The New York Times, back in March last year (gift link):
To win the artificial intelligence race, Google not only has
developed its own technologies, but has also pumped
money into prominent A.I. start-ups. And to preserve its
competitive edge, Google has kept its ownership stakes in those
start-ups a secret.Court documents recently obtained by The New York Times reveal
Google’s stake in one of those start-ups, Anthropic, as well as
how its investment in the young company is set to change. Google
owns 14 percent of Anthropic, according to legal filings that the
A.I. start-up submitted as part of a Google antitrust case. But
that investment gives Google little control over the company. The
internet giant can own only up to 15 percent of Anthropic,
according to the filings, and Google holds no voting rights, no
board seats and no board observer rights at the start-up.Still, Google is set to invest an additional $750 million in
Anthropic in September through a type of loan known as convertible
debt, according to the filings.

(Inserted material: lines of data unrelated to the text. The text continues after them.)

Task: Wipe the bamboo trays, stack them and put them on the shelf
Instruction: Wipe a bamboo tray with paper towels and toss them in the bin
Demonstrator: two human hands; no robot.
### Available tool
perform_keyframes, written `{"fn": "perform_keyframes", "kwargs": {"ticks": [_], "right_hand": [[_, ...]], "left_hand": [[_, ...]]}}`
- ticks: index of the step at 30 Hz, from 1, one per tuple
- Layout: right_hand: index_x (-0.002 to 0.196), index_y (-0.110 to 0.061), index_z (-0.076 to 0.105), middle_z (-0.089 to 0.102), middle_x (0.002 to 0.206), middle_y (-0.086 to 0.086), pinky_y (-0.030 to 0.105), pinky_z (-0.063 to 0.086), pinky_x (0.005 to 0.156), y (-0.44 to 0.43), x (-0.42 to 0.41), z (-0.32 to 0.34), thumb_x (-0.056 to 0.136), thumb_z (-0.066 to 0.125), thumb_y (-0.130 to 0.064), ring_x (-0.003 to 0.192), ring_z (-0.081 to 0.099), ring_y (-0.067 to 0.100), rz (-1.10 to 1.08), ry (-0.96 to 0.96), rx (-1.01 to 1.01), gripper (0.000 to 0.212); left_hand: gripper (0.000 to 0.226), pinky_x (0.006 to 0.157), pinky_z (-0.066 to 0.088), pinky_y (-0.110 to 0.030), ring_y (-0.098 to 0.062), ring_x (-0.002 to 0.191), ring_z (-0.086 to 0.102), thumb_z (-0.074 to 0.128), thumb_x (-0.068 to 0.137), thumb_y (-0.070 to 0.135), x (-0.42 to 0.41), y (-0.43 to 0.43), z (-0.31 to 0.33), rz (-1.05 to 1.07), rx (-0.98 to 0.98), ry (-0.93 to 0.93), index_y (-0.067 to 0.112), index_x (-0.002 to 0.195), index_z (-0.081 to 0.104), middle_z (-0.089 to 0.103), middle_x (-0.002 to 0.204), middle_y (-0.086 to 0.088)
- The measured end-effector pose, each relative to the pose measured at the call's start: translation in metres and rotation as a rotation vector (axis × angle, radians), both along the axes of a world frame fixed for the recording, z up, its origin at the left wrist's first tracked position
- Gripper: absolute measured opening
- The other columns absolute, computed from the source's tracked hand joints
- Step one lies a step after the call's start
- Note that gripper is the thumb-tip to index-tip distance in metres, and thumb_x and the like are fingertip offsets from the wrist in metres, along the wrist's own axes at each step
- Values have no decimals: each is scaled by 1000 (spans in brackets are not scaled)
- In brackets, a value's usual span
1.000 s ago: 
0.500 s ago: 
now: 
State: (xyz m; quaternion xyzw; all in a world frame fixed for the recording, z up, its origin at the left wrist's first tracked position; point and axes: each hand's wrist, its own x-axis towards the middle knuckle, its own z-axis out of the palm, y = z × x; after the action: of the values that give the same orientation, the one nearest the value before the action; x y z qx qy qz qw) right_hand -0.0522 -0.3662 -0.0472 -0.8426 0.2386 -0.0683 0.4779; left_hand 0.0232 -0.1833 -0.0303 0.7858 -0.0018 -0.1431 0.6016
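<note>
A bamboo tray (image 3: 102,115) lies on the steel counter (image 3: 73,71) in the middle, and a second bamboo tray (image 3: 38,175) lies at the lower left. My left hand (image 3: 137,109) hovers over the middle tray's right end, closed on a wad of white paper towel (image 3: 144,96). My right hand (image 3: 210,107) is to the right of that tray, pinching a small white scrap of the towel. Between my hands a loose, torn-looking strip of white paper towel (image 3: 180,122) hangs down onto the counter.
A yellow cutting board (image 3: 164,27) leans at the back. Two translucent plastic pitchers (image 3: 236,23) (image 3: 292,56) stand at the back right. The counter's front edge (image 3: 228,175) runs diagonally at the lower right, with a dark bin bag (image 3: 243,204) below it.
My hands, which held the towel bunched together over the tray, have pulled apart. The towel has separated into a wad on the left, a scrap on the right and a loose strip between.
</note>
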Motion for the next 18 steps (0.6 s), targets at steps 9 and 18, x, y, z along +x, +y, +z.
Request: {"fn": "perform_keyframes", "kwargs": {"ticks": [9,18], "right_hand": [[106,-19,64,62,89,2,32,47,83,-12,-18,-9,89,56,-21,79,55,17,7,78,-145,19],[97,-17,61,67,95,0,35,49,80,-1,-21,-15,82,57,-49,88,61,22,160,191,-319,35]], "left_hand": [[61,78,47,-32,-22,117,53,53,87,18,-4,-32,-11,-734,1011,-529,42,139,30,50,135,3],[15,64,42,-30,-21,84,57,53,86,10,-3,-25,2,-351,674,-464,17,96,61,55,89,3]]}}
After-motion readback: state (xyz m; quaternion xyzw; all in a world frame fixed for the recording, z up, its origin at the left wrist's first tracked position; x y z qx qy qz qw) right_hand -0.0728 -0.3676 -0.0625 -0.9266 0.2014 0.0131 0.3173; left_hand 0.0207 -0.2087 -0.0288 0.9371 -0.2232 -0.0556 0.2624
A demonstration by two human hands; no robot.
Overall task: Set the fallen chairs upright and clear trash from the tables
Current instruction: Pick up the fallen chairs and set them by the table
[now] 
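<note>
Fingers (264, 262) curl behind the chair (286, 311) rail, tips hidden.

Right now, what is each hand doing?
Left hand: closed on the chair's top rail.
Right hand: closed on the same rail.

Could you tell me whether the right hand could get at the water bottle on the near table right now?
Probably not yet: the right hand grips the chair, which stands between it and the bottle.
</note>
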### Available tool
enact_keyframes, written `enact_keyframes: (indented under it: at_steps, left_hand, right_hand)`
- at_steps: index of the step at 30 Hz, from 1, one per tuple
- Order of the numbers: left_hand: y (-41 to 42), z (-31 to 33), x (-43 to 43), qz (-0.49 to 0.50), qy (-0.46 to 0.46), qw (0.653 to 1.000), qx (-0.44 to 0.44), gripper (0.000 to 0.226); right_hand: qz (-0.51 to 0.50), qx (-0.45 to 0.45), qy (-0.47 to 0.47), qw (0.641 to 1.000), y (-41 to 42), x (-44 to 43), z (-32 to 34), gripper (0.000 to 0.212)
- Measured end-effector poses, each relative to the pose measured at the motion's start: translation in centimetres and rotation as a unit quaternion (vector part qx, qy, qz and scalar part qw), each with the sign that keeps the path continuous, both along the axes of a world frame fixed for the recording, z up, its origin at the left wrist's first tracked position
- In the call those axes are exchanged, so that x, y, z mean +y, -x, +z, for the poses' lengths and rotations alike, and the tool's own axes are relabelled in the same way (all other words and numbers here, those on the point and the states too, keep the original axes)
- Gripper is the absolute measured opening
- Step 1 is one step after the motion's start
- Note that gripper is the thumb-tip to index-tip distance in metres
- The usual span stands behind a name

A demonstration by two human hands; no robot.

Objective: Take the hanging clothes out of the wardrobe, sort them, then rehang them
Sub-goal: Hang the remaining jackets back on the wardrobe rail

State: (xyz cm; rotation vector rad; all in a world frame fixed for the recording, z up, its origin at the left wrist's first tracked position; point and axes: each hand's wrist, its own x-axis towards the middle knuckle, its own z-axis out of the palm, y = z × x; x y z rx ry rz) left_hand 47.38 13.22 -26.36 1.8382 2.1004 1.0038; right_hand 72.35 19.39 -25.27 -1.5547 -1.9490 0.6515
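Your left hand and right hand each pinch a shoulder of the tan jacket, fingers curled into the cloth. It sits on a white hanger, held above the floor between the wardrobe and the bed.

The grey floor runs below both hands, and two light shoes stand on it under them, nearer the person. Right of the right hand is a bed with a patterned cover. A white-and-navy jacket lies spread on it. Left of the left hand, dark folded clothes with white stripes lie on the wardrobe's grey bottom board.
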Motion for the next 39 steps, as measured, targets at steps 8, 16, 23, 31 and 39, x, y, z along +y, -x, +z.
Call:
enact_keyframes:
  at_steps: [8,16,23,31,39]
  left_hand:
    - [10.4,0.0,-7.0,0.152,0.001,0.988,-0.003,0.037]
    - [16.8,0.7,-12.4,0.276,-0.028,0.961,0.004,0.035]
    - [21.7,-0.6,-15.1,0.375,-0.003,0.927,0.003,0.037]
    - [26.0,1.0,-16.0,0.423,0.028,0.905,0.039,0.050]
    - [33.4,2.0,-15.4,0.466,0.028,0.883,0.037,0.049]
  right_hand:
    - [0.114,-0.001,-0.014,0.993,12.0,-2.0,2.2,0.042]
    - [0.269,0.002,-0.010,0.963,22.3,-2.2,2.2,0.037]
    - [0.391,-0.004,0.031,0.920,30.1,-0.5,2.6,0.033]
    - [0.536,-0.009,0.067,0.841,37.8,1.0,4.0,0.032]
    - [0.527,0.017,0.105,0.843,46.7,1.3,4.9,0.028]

The companies agreed to the
convertible note in 2023. In total, Google has invested more than
$3 billion in the A.I. company.
Anthropic’s latest funding round — a rare Series G — valued the company at $380 billion. So let’s say Google has invested $4 billion to date, and Anthropic really is worth $380 billion. Google’s slice of that would be worth a little north of $50 billion, quite the return on investment. And competitively, there’s a heads-they-win (with Gemini), tails-they-don’t-lose (with Claude) aspect. Maybe that’s not the best metaphor, since OpenAI would make it a three-sided coin, but still.
(Via today’s subscriber-only Stratechery update, where Ben Thompson noted this in the context of Google last week reporting a 30% increase in operating profit year-over-year, but an eye-popping 81% increase in overall profit. The difference was the growth in their investments, almost certainly Anthropic in particular.)